We, the native Americans, reclaim the land known as Alcatraz Island in the name of all American Indians by right of discovery.
We wish to be fair and honorable in our dealings with the Caucasian inhabitants of this land, and hereby offer the following treaty:
We will purchase said Alcatraz Island for twenty-four dollars in glass beads and red cloth, a precedent set by the white man’s purchase of a similar island about 300 years ago. We know that $24 in trade goods for these 16 acres is more than was paid when Manhattan Island was sold, but we know that land values have risen over the years. Our offer of $1.24 per acre is greater than the $0.47 per acre the white men are now paying the California Indians for their lands….
INDIANS OF ALL TRIBES
Occupying Alcatraz was the brainchild of Richard Oakes, a young charismatic Mohawk Indian and college student in the Bay area. He was inspired by an earlier occupation on March 9, 1964, led by Richard McKenzie and four other Sioux. McKenzie and his group stayed only four hours, but their demands for the use of the island for a cultural center and an Indian university resonated with Oakes.

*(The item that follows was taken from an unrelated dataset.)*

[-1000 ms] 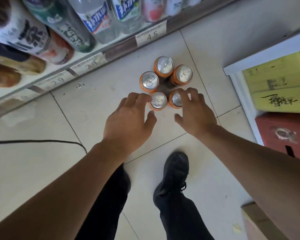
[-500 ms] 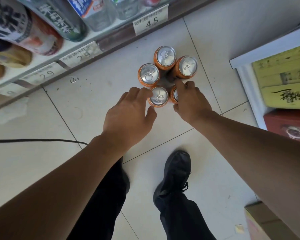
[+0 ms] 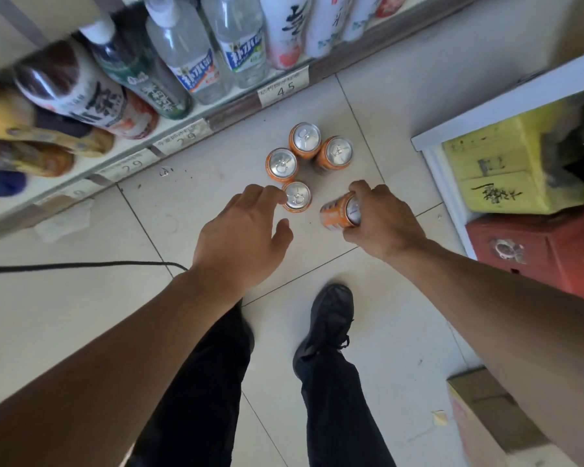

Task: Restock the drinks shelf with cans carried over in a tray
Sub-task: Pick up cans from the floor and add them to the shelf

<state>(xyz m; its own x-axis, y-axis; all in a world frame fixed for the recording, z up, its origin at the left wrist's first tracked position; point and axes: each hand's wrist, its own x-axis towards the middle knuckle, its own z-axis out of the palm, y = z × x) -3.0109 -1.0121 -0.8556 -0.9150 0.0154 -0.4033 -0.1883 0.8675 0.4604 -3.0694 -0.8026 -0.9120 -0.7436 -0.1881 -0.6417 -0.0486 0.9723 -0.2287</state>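
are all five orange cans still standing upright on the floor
No, four cans stand upright on the floor, while the right hand grips the fifth can, tilted.

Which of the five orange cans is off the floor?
The can gripped in the right hand, tilted sideways; the other four stand upright on the floor.

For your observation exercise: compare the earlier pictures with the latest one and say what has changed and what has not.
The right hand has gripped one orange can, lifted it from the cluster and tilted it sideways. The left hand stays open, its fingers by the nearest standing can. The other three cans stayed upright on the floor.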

On November 9, 1969, Oakes, along with Indian students he had met at the American Indian Studies Center at UCLA and Bay area urban Indians, symbolically occupied the island. They claimed the island in the name of the Indians of all tribes and departed that evening. Afterward, Oakes and the others realized that they actually could take hold of the island. Over the following week, they organized a long-term occupation of Alcatraz Island. On November 20, these young urban Indian students climbed into a chartered boat, the Monte Cristo, and made their way across San Francisco Bay to Alcatraz.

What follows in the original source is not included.